プロ野球、優勝争いのカギを握る「3人の石川投手」とは?ソフトバンクは最大の誤算に

 シーズン終盤を迎えたプロ野球。9月16日終了時点で、セ・リーグもパ・リーグも上位3チームが混戦状態である。そんな中、好不調を繰り返すなど、目が離せない3人の「石川投手」がチーム状態のカギを握っている。しかも、この3人の成績の浮き沈みは非常に酷似しているのだ。

優勝争いを繰り広げる「2人の石川」

 セ・リーグ2位の東京ヤクルトスワローズ。近年は打線の爆発力に依存するテールエンド(最下位)候補の筆頭だったが、好調要因のひとつに、最年長にして最軽量のサウスポー・石川雅規の奮闘がある。

 167センチ、73キロの小柄なエースは今季41歳。通算176勝(174敗)は「200勝に最も近い男」だ。9月14日現在、登板10試合で3勝3敗だが防御率2.30。先発陣でダントツの安定感を誇る。7月以降は先発5試合すべてで自責点1以下ながら、打線の見殺しで勝ち星から遠ざかっている。

 プロ野球選手とは思えぬ小さな体で1軍マウンドに立つこと20年目。大学出身投手の20年連続勝利はNPB記録でもある。大きな故障もなくエースとして奮闘する姿は、プロアマはもちろん、多くの野球人の刺激になっている。
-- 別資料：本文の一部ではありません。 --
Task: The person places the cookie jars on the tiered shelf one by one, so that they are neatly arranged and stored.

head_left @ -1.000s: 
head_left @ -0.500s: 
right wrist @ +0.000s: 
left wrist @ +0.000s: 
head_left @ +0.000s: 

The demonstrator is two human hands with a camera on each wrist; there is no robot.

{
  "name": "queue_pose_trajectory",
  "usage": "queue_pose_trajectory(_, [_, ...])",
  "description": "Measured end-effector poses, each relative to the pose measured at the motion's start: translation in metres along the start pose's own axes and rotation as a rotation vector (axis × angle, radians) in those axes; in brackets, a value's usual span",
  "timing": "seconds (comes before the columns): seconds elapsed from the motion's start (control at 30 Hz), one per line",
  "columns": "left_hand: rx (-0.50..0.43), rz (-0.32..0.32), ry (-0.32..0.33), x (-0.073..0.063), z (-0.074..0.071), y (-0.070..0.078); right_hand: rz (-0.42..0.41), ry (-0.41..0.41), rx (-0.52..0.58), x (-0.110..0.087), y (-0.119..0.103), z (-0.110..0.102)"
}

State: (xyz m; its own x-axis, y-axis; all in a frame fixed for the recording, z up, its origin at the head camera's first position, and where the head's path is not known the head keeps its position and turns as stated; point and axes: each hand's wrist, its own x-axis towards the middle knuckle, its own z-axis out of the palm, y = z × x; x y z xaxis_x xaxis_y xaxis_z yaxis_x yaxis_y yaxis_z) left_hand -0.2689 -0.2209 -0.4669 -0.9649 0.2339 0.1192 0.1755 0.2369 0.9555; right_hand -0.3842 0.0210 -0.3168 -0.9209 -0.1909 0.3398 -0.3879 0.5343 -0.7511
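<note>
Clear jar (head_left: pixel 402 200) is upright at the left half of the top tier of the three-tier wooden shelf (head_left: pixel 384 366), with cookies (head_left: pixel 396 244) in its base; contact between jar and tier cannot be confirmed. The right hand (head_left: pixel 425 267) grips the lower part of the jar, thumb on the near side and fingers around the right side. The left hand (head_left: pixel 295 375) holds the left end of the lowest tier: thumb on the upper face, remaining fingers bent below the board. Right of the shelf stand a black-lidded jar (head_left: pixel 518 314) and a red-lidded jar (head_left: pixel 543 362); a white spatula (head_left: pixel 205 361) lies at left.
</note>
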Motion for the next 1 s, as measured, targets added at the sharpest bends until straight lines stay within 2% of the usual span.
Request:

 ヤクルト投手陣に規定投球回数到達者は皆無。逆転優勝を果たすために、石川は必要不可欠な存在である。投手人生で最大のピンチに陥ったのは2017年。4勝14敗で防御率5.11はプロ人生でワーストの成績となり、チームもダントツの最下位に沈んだ。

 この年、パ・リーグ最下位に沈んだ千葉ロッテマリーンズの最大の戦犯が、3勝11敗で防御率5.09の石川歩だ。前年に14勝5敗を挙げ、防御率2.16で最優秀防御率のタイトルを獲ったが、翌17年は3勝11敗と8つの借金を抱えてしまった。

 このシーズンは2人とも大きな負け越しを背負ったが、翌年はヤクルト石川が7勝6敗、ロッテ石川も9勝8敗と勝ち越した。そう、2人の成績はとても似通っているのだ。

 今季のロッテ石川は2勝2敗(9月14日現在)。6月に肘のクリーニング手術を受け、今季中の復帰は難しいとみられていたが、9月9日に首位攻防のオリックス・バファローズ戦に登板。6回を被安打7、失点2で試合をつくった(結果は引き分け)。

 ヤクルトと同じく、規定投球回数到達者がいないロッテの投手陣。チームの最多勝は8回専任=オール救援勝利で8勝0敗(20ホールド)の佐々木千隼である。ロッテのペナント制覇は、石川の成績次第となるかもしれない。

最多勝から不振に陥った「3人目の石川」

 3人目の石川投手は、福岡ソフトバンクホークスの石川柊太である。

 4年連続日本一のチームは今季、9月16日時点で4位と、誰もが予想だにせぬ結果を招いている。鉄板とも盤石とも表現されるリリーフ陣の離脱があったものの、次々と新戦力が現れる層の厚さは球史でも類を見ないが、最大の誤算は千賀滉大と並ぶエース・石川の変調である。

 昨季は11勝3敗で最多勝と最高勝率の2冠に輝いたが、11日、優勝争いの佳境で最下位の北海道日本ハムファイターズを相手に1回もたずの10失点。9敗目(5勝)を喫した。工藤公康監督から「今は先発ではなくリリーフで自分を取り戻すのも一つの方法」と2試合ほどリリーフとして起用され、一度は調子を取り戻したかに見えた矢先の大炎上となってしまった。

 しかし、ソフトバンク石川は都立の工業系高校から創価大学を経て育成契約となり、気がつけば最多勝投手となった「育成の星」でもある。

 2ケタ敗戦から立ち直って優勝戦線のマウンドに君臨する2人の石川先輩に刺激を受けて、こちらの石川も奮起が期待される。9月19日の東北楽天ゴールデンイーグルス戦では、先発して5回を投げて自責点2。チームは負けたものの、ゲームをつくった。CS(クライマックスシリーズ)出場を目指すソフトバンクにとって、カギとなるピッチャーだ。

 柊太が雅規&歩と同じ道をたどるか。3人の石川の今シーズン終盤のマウンドが、非常に楽しみである。